By David McLaughlin
Dow Jones Newswires
May 1, 2008

Harvard University's endowment said Thursday it's interested in buying more than 200,000 acres of timberlands in California as part of a plan to take over logging company Pacific Lumber Co. and bring it out of bankruptcy.

An attorney for the university endowment, the country's largest, said it's ready to offer a bankruptcy plan for Pacific Lumber. He said the offer would top the price offered by hedge fund Marathon Asset Management, although the plan would otherwise be similar to Marathon's.

"Harvard is a serious institution. It has $5 billion invested in forestry right now," Harvard lawyer Steven Hoort told Judge Richard Schmidt of the U.S. Bankruptcy Court in Corpus Christi, Texas.

The announcement comes as Marathon said it will offer bondholders of a Pacific Lumber subsidiary $530 million in cash in an effort to persuade the bondholders to drop their objections to Marathon's plan. The cash offer would replace an earlier offer to pay bondholders $175 million in cash and $325 in new notes.

Bill Greendyke, an attorney representing bondholders of Scotia Pacific Co., the Pacific Lumber subsidiary that owns more than 200,000 acres of timberlands, told Schmidt he wants to see Marathon's offer in writing. Schmidt is overseeing hearings to confirm a bankruptcy-exit plan for Pacific Lumber.

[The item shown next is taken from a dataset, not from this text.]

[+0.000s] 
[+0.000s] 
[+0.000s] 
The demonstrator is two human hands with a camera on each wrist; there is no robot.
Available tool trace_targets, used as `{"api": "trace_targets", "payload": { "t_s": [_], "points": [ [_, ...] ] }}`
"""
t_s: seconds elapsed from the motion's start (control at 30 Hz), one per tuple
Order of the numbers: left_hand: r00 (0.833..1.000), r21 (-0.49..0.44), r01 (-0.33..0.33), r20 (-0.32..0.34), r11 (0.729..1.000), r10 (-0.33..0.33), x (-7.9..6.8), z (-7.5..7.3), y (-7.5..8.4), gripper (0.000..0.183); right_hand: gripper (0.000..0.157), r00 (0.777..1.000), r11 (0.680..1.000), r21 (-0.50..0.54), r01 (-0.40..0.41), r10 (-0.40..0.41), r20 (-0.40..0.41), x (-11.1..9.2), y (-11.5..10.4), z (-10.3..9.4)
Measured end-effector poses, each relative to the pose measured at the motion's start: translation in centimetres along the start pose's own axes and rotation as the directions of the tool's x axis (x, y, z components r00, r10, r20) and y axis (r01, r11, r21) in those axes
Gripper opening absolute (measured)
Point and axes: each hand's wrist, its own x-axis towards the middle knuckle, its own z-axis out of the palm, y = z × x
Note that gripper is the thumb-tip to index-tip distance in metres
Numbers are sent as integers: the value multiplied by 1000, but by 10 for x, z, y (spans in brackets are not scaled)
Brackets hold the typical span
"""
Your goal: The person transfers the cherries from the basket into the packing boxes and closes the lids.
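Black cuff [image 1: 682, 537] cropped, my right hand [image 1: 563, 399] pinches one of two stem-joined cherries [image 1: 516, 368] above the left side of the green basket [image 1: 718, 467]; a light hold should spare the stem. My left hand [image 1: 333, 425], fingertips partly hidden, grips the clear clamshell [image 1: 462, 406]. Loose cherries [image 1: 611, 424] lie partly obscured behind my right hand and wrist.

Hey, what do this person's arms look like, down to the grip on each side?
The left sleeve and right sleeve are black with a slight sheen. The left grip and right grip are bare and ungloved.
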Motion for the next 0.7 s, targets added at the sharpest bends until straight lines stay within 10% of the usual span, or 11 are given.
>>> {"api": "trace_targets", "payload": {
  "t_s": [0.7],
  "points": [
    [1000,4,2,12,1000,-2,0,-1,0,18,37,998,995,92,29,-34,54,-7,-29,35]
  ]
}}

Marathon, Pacific Lumber's bankruptcy lender, has teamed up with rival California logging company Mendocino Redwood Co. to take Pacific Lumber out of bankruptcy and repay creditors. They have offered to pump new money into the business and take over its operations. The plan has wide support from federal and California agencies.

Pacific Lumber attorney Shelby Jordan said at Thursday's hearing that Pacific Lumber has reached a final agreement to throw its support behind the Marathon-Mendocino plan and withdraw from consideration its own reorganization plan, which did not have enough support from creditors to win court approval.

But the deal does not resolve uncertainty over the future of the logging company and its timberlands. Scotia Pacific attorney Kathryn Coleman told Schmidt that Scotia Pacific still wants to see the timberlands sold through an auction as the best way to ensure the highest value for the land.

Bondholders represented by The Bank of New York Mellon Corp (BK) want Schmidt to approve an auction of Scotia Pacific's timberlands, which secure their notes. The bondholders were owed $740 million at the time Pacific Lumber filed for bankruptcy last January. Bondholder Beal Bank, based in Plano, Texas, has offered $603 million for the land.

Hoort, Harvard's attorney said the $35 billion endowment is "duplicating" the approach of Marathon and Mendocino by partnering with California lumber company Sierra Pacific Industries in Redding, Calif.

"We have a very credible mill partner here with us," Hoort said.

Mark Pawlicki, a spokesman for Sierra Pacific, declined to comment about its agreement with Harvard.